» Instructions for the task
Copy out each line of the material below that holds the string "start".

_ _ _ _ _ _ _

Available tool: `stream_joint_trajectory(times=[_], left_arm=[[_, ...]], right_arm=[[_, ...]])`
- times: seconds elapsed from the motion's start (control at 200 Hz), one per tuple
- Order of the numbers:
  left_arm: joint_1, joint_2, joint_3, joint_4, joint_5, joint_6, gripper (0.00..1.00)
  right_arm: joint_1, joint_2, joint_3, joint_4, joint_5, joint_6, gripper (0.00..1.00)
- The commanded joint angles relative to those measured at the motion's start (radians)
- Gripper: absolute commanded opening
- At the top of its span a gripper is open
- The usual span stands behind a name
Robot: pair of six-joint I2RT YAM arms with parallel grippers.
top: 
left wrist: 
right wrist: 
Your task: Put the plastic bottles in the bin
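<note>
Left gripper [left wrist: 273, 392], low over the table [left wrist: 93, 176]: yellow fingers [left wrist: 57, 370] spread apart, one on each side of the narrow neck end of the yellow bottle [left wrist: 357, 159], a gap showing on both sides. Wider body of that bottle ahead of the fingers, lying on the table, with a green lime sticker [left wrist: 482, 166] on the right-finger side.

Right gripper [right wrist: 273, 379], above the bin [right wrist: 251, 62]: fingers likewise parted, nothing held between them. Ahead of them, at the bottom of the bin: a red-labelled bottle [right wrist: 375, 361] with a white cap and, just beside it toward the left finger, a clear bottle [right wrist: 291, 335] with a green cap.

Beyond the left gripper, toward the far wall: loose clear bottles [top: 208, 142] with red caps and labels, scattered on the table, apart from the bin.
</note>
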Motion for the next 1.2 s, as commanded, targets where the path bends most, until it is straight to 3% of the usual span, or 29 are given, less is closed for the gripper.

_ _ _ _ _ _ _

» Answer to this task
- times: seconds elapsed from the motion's start (control at 200 Hz), one per tuple
- The commanded joint angles relative to those measured at the motion's start (radians)

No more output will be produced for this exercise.